How does Kintsugi relate to your life and your feelings about the world today? Hit the comment button at the end of the post and let us know.
Terraphilia Book Club reminder
We’re reading Terry Tempest Williams’ Finding Beauty in a Broken World. I’ll post the first round of discussion questions May 22nd, and if you miss that, the second round will come June 19th (Juneteenth!). Join us by reading and commenting on the discussion posts.
No newsletter next week
I’ll be traveling for a family visit (it’s graduation time!) so I am taking a few days off. Think good thoughts of me next Thursday as I board a plane for the first time in a decade. It should be interesting….
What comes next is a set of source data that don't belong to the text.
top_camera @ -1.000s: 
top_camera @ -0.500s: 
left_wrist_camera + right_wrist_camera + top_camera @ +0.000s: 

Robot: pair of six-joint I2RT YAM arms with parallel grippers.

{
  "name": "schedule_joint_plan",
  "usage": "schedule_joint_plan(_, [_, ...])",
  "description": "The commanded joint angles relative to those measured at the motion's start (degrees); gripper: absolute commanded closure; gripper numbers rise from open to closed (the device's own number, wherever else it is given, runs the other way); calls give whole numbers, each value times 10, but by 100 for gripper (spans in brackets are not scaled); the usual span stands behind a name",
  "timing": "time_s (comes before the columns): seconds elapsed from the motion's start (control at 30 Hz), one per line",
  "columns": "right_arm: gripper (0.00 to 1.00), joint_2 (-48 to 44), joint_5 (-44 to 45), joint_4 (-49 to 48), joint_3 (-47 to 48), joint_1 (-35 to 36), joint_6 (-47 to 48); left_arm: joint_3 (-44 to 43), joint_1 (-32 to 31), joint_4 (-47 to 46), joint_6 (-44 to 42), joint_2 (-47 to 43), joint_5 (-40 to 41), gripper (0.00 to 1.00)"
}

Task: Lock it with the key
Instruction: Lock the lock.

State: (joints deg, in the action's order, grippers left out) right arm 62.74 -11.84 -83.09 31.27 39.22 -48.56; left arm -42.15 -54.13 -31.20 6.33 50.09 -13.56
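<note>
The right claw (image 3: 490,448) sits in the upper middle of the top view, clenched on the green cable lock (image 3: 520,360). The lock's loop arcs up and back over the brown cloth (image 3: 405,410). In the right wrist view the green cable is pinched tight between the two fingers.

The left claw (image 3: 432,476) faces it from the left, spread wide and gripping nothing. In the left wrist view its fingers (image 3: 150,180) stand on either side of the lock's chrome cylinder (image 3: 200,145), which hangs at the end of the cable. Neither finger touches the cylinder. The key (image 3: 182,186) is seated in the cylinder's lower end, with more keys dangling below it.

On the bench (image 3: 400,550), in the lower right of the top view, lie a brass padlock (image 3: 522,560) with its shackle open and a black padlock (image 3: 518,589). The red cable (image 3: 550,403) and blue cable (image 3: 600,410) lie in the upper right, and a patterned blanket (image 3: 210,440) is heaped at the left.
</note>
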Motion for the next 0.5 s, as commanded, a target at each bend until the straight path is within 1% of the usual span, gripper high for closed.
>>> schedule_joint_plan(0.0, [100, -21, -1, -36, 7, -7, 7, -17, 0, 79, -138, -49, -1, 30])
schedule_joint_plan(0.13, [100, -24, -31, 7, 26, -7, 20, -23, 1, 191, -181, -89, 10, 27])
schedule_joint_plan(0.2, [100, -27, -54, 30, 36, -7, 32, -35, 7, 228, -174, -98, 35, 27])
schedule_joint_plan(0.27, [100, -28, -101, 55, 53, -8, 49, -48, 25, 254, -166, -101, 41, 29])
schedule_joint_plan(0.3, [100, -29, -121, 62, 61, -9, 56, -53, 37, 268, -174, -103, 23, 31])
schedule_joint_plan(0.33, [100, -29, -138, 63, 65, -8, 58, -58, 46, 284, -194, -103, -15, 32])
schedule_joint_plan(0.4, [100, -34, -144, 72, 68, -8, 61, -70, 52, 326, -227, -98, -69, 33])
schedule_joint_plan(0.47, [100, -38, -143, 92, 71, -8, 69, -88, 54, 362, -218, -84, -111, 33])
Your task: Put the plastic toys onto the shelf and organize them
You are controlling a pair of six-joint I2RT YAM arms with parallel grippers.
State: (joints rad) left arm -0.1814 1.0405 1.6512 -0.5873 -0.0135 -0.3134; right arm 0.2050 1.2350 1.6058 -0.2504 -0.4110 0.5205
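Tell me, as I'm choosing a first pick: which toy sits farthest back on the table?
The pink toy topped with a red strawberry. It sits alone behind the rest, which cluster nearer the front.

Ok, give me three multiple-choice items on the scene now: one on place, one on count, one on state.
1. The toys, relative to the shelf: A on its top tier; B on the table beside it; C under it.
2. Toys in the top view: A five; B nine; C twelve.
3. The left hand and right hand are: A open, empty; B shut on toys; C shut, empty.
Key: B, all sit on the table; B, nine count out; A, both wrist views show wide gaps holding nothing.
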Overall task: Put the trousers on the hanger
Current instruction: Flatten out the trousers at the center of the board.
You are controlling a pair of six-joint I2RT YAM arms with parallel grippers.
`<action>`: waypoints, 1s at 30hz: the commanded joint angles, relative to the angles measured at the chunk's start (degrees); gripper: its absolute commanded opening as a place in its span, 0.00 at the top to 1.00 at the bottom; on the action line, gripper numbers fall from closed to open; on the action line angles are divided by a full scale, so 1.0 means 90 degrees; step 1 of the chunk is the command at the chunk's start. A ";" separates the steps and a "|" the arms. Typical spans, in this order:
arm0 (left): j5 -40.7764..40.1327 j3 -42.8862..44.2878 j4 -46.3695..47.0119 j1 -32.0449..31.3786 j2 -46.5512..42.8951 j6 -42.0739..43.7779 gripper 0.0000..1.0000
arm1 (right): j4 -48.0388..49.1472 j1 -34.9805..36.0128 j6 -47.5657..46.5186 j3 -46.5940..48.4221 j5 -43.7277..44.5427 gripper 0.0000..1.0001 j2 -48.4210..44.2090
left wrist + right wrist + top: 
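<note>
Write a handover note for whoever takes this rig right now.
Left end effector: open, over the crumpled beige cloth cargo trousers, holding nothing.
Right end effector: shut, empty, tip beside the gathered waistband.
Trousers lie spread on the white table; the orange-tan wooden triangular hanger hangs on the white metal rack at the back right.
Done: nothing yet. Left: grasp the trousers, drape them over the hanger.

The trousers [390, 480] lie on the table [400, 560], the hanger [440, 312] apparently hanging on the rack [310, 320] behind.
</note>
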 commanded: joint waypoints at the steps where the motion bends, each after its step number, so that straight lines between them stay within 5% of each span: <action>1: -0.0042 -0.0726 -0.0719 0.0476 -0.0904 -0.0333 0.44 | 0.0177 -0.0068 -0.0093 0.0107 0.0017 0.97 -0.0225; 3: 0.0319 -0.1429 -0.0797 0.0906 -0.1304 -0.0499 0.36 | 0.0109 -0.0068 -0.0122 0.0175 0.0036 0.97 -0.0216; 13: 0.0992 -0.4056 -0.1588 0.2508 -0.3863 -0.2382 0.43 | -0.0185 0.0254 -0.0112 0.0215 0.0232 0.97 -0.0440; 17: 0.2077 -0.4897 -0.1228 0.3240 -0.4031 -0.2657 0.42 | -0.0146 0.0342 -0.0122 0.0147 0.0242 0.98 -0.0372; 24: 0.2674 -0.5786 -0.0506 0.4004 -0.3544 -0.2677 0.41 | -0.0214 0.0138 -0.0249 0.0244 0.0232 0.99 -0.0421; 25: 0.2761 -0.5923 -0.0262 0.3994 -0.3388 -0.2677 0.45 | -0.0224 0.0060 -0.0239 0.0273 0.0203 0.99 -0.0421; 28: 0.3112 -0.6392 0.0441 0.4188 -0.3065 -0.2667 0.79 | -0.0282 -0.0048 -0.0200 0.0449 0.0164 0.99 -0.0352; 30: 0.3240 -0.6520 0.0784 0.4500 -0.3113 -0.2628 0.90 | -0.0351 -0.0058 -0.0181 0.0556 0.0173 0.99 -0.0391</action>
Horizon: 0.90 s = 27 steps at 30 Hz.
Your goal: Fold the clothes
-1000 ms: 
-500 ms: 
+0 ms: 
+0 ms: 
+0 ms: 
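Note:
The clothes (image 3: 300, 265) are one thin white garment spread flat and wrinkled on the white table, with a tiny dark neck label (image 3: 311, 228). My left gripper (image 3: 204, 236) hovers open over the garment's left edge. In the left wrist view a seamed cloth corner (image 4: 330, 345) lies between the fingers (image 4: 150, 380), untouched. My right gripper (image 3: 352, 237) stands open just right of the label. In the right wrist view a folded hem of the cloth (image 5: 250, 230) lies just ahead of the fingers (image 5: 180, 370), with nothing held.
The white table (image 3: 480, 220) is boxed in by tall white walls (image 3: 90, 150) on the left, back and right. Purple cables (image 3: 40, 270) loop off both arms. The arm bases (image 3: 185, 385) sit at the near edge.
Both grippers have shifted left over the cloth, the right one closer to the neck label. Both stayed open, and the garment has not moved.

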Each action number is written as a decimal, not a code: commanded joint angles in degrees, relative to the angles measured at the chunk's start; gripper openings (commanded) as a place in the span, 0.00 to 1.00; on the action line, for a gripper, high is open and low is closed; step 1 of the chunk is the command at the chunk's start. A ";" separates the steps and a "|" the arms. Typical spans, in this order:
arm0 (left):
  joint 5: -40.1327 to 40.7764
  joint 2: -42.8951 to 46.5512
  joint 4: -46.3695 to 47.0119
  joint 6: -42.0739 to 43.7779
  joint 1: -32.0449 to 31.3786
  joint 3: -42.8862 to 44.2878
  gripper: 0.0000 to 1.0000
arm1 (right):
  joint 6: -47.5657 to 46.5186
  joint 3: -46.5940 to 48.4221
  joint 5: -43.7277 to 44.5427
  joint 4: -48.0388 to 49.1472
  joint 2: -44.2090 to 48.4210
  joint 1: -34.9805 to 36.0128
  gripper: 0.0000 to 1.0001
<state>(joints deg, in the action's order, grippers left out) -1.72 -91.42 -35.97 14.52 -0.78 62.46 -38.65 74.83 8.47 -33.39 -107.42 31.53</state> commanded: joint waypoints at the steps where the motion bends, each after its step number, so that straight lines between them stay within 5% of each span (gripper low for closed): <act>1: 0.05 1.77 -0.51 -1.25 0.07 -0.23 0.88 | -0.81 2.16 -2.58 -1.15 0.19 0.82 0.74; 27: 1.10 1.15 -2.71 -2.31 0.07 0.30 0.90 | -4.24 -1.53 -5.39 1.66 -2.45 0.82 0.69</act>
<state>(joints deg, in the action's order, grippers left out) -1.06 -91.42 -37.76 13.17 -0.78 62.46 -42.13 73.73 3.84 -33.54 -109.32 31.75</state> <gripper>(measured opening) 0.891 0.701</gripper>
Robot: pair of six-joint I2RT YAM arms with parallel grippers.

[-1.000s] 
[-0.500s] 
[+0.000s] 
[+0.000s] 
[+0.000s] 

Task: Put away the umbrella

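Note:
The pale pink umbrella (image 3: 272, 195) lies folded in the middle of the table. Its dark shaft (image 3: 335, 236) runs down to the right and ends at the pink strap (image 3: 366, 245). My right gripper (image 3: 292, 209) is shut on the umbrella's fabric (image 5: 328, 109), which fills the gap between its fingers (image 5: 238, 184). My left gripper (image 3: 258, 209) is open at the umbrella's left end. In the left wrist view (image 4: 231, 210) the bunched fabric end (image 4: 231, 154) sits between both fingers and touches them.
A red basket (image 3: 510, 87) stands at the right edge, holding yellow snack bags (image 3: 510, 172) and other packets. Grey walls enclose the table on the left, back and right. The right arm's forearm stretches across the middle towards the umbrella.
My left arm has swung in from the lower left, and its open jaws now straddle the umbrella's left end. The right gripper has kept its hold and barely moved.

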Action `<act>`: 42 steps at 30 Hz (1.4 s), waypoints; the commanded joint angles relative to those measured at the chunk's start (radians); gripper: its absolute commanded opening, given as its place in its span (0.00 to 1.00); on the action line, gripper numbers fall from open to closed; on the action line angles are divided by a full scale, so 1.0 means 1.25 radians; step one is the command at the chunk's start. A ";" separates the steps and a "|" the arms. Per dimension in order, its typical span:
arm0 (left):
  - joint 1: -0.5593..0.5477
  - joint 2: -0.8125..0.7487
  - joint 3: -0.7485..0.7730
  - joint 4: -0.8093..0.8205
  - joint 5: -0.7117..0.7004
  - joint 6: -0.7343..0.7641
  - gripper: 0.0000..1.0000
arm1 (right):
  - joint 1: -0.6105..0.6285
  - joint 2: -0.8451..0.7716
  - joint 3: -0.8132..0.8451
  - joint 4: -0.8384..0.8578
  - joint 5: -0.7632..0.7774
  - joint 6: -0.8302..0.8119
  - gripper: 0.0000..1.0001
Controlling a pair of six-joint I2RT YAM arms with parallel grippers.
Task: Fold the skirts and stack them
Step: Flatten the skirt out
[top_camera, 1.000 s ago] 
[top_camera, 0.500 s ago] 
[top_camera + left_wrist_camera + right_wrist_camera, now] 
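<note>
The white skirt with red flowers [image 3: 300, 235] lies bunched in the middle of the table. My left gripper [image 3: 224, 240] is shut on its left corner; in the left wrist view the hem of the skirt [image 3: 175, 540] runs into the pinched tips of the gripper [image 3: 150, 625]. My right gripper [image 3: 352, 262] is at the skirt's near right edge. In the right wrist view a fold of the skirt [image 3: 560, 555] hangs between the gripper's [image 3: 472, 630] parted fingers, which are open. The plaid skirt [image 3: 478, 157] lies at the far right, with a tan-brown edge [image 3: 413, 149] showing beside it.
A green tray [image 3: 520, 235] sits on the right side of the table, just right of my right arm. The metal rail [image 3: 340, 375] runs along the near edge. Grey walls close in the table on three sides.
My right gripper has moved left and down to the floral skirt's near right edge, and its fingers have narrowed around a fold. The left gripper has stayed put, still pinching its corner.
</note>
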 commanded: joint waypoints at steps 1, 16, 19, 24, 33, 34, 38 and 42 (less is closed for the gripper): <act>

Blessed Beltane to you all, Susan
Happy Beltane to you too, Susan, and thank you for adding to my admittedly skimpy knowledge of the meaning of this day. I also love that you mentioned kintsugi. I have a whole chapter in my book devoted to that. I use it with my counseling clients (and myself, in the book) as a metaphor for healing from trauma ... but I love how you're applying it here to our overall state of the world now. Thank you for that!
When you mentioned the Japanese art of repairing objects, this reminds me that I'm healing from shingles and I'll need to repair the skin in my face. Should I sparkle gold dust on my skin after it heals? I have a feeling the skin won't be the same as it was before.
May and June are my favorite months. Both of my grandmothers, and two dogs I knew were all born in May. And the May flowers are the best, in my opinion--especially lilacs.